There are currently no treatments for ALS that can reverse the neurological damage that it causes. However, current medications aim at slowing the damage the disease causes and managing the pain the patient experiences. Breathing care is used to help patients breathe as their muscles become weaker. Physical therapy is also used to help with pain, walking and mobility to help the patient remain independent for as long as possible. Low-impact exercise is also used to maintain fitness and physical abilities. Other therapies used to manage the disease include occupational and speech therapy, nutritional support and psychological support.

In the late stage of ALS, most voluntary muscles are paralyzed (including those for breathing and swallowing). Patients in this stage usually require a ventilator for breathing and feeding tubes. The ALS association suggests hospice care for patients in the late stage of the disease. When patients received hospice care they were more likely to die in their preferred location (usually outside the hospital) and receive morphine. The final stage of ALS is the most physically and mentally distressing for the patient so it is important that their comfort level and desires are recognized.

What is ALS:

Amyotrophic lateral sclerosis, more commonly known as ALS, is a progressive neurogenerative disease that affects nerve cells in the brain and spinal cord that control your muscles. With ALS, motor neurons in your brain and spinal cord begin to break down and die. When this occurs, your brain is no longer able to send messages to your muscles. This lack of muscle movements causes your muscles to become very weak and muscle atrophy ensues. ALS is particularly difficult for the individual as though ones body may physically be deteriorating, they individual remains mentally sound.

Onset:

In the onset of ALS, the symptoms are often overlook or misread due to them being so subtle in the beginning. The earliest symptoms may include:

• Muscle weakness
• Muscle twitches (fasciculations)
• Cramps and/or tight and stiff muscles (spasticity)
• Muscle loss and/or atrophy
• Slurred and nasal speech
• Difficulty chewing and swallowing
• Excessive choking
• Excessive shortness of breath
• Unintended weight loss
• Hand or leg weakness
• Problems with balance or walking
• Fatigue
• Diminished musculature between forefinger and thumb.

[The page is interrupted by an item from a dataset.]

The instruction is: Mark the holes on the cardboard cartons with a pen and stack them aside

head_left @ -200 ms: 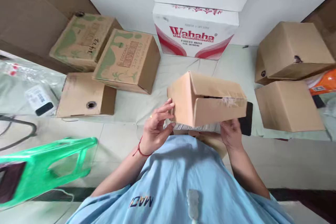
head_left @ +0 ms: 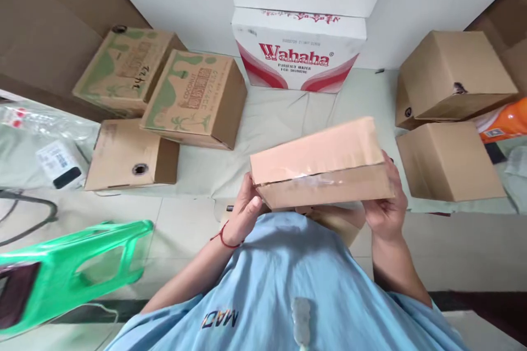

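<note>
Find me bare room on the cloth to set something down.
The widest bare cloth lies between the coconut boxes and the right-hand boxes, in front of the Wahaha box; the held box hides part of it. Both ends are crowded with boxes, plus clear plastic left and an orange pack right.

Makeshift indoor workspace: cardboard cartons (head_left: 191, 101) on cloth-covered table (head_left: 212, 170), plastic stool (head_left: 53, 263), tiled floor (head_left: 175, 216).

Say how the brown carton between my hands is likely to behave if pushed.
The brown carton probably feels fairly stiff, since its edges look mostly straight. Its taped seam might give under pressure, as a dark line runs along it. With flat sides, it seems likelier to slide than roll.
</note>
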`<state>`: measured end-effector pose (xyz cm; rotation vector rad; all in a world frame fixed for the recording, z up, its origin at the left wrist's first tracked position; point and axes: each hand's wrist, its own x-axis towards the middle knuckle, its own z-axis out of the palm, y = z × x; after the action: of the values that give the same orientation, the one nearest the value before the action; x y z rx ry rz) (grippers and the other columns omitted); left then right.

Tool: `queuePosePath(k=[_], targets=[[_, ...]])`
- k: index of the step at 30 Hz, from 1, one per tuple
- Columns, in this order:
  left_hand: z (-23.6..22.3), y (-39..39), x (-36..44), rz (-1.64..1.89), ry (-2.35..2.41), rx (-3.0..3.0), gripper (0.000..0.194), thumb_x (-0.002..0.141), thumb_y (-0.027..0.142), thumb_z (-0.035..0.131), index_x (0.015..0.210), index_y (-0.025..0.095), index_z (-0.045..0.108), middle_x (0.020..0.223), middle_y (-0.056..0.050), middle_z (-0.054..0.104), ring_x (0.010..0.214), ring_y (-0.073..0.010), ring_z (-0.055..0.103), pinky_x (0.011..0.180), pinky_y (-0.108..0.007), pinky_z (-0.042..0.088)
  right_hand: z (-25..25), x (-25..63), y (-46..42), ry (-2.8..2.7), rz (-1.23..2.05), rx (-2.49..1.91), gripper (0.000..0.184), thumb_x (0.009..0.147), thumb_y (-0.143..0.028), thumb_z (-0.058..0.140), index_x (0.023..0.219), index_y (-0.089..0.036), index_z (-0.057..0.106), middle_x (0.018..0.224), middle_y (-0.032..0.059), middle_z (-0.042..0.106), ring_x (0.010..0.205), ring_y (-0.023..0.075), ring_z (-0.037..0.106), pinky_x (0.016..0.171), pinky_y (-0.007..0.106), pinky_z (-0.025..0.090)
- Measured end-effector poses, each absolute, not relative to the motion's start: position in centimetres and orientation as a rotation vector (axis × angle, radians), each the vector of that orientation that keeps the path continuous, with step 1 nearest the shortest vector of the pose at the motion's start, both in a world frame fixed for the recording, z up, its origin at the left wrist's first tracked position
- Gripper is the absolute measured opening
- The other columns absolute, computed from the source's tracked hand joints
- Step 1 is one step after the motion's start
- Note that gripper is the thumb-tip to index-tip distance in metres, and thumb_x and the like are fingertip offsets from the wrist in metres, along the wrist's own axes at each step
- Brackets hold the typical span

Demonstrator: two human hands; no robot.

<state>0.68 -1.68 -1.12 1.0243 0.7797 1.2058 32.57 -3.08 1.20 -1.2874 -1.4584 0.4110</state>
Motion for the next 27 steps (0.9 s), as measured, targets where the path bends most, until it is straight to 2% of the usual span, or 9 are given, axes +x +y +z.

These complaints develop into a more obvious weakness, atrophy, or rigidity that may cause a physician to suspect ALS. The part of the body that shows the earliest symptoms depends on which muscles are affected in that particular individual. Many first see the first effects in the hands or arms and experience difficulty with basic tasks that require manual dexterity (buttoning a shirt, writing, turning a key in a lock). In other people symptoms can initially affect the legs. This can lead to awkwardness when walking or running or notice more frequent tripping to stumbling. When these symptoms first occur in the arms or legs, this is referred to as “limb onset” ALS. Other individual can notice their first changes in their voice and speech, spasms in muscle of the face, jaw, voice box, throat, tongue, and inappropriate, excessive laughing or crying. This is referred to as “bulbar onset” ALS.

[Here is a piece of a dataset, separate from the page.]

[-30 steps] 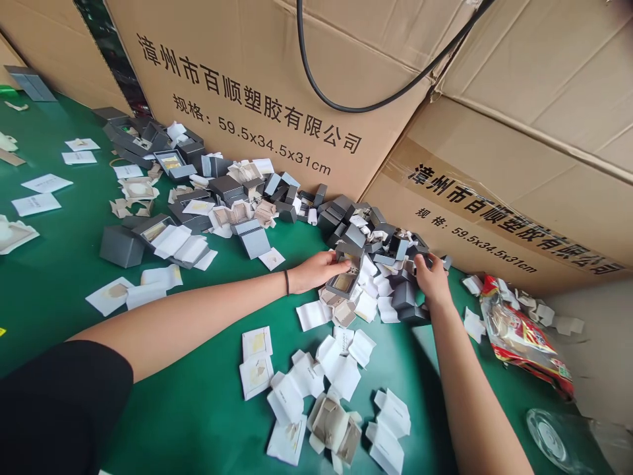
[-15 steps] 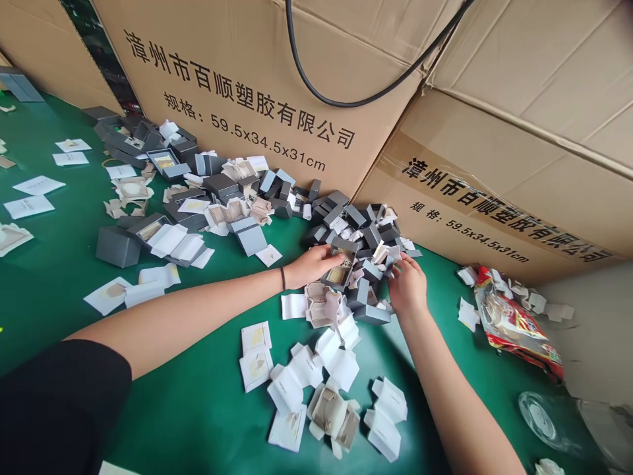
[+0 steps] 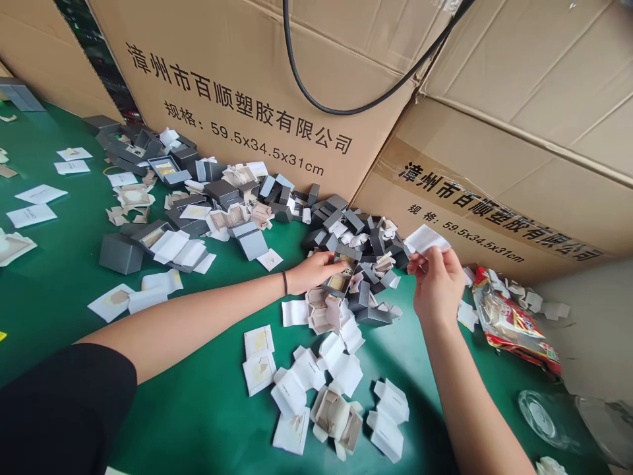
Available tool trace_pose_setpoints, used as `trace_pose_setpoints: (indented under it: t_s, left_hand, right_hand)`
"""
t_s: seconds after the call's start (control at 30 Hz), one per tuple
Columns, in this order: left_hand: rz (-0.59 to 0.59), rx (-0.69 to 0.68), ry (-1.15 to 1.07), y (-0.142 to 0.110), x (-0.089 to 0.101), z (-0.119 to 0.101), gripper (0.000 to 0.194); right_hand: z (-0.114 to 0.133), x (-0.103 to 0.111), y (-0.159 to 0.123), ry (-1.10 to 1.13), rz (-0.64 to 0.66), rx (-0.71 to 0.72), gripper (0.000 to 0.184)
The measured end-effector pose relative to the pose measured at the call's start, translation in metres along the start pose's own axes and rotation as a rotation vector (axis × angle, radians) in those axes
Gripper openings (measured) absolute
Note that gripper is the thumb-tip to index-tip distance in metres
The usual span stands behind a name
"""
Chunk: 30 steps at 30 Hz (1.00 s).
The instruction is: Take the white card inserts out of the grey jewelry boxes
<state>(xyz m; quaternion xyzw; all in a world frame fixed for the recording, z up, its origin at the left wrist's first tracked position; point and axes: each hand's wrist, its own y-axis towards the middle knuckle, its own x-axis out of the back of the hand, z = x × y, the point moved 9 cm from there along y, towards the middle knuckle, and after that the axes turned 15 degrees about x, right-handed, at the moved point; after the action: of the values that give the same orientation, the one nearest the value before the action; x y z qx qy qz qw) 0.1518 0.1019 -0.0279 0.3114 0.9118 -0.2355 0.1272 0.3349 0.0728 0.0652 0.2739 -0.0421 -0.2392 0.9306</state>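
Big carton [image 3: 267, 145]: stands upright at the back of the green table [image 3: 188, 422]; its contents are hidden.
Left hand [image 3: 324, 272]: gripping an open gray box [image 3: 341, 282], thumb over its edge, in front of the big carton's right end.
Held box's inside: a pale, yellowish lining shows; finer detail is too small to tell.
Right hand [image 3: 438, 280]: fingers pinching a white paper [image 3: 427, 237], to the right of the big carton's near corner.
Box heap [image 3: 352, 220]: gray boxes jumbled with white paper bits, against that same corner.
Framed box [image 3: 171, 169]: open before the big carton's left part, something yellow inside.
Paper-filled box [image 3: 165, 239]: farther forward of the big carton, folded white sheets lying over its opening.
Loose papers [image 3: 311, 369]: opened out, well forward of the big carton.
Red bag [image 3: 517, 323]: right of the big carton, pale contents visible through its clear part.
Plastic tub [image 3: 541, 419]: clear, farther forward and right of the big carton.
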Motion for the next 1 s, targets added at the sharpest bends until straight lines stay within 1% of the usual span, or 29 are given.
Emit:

Most people that develop ALS are between the ages of 40 and 70, with an average of age 55 with a diagnosis. ALS is 20% more common in men and your risk becomes higher as you age.

Treatment:

Like in neurological diseases, treatment cannot reverse damages that had already occurred, however, we can treat symptoms in an attempt to make lives for comfortable for those affected. Various drugs such as Riluzole, Edaravone, can help to slow the progression of the diseases. Individuals can also partake in various therapies such as breathing care, physical therapy, occupational therapy, speech therapy, and nutritional support.

End of Life Care:

End of life care becomes a relevant topic during late stage of this disease. Late stage is characterized by most voluntary muscles becoming paralyzed, including those used for breathing and swallowing. During this stage, a feeding tube or a ventilator are often necessary. Hospice is often recommended during this final stage of progression. This stage of life can be very painful causing many to be prescribed morphine. This is where the idea of physician assisted suicide becomes a very relevant topic of conversation.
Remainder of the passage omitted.